Contemporary art is increasingly concerned with swaying the opinions of its viewer. To do so, the art employs various strategies to convey a political message. This book provides readers with the tools to decode and appreciate political art, a crucial and understudied direction in post-war art.
From the postwar works of Pablo Picasso and Alexander Deineka to the Border Film Project and web-based works of Beatriz da Costa, Art and Politics: a Small History of Art for Social Change since 1945 considers how artists visual or otherwise have engaged with major political and grassroots movements, particularly after 1960.
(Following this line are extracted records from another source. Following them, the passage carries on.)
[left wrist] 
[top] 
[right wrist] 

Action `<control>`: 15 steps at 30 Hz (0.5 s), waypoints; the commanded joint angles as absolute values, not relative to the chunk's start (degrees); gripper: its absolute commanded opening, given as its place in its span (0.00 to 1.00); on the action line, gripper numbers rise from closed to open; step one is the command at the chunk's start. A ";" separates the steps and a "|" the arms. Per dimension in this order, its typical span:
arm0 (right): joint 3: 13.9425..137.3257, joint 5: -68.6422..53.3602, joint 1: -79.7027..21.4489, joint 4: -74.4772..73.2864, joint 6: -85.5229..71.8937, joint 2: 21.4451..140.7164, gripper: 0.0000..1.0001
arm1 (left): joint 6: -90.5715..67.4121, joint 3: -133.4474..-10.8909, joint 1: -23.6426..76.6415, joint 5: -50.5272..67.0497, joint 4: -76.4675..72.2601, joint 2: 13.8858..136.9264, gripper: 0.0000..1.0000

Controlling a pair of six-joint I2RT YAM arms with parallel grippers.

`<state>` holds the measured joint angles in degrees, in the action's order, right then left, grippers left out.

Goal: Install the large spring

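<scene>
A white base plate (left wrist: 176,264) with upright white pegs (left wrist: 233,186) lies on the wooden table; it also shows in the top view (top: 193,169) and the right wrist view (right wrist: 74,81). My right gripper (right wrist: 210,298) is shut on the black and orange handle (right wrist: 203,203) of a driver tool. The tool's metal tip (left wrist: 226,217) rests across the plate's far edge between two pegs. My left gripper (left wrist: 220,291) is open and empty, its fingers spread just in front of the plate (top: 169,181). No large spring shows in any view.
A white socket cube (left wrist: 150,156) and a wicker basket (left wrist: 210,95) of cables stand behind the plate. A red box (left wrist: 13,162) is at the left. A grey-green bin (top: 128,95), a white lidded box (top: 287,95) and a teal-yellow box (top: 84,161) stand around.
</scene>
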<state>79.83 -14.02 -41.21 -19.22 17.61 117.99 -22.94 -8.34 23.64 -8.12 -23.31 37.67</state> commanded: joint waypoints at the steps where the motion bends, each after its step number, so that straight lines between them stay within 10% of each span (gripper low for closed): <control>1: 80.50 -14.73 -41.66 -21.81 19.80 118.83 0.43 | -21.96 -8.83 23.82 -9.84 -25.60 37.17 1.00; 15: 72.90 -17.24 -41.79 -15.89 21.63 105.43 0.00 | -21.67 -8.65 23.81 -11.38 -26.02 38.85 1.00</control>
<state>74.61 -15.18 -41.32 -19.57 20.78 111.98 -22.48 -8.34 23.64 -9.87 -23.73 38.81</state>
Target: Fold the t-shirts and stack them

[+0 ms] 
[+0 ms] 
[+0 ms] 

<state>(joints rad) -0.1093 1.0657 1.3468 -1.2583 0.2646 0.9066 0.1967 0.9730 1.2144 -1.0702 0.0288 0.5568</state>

With its broad definition of the political, this book features chapters on post colonialism, feminism, the anti-war movement, environmentalism, gay rights and anti-globalization. It charts how individual artworks reverberated with enormous ideological shifts. While emphasizing the West, Art and Politics takes global developments into account as well - looking at art production practiced by postcolonial African, Latin American and Middle Eastern artists. Its case-study approach to the subject provides the reader with an overview of a most complex subject. This book will also challenge its readers to consider often devalued and marginalized political artworks as properly part of the history of modern and contemporary art.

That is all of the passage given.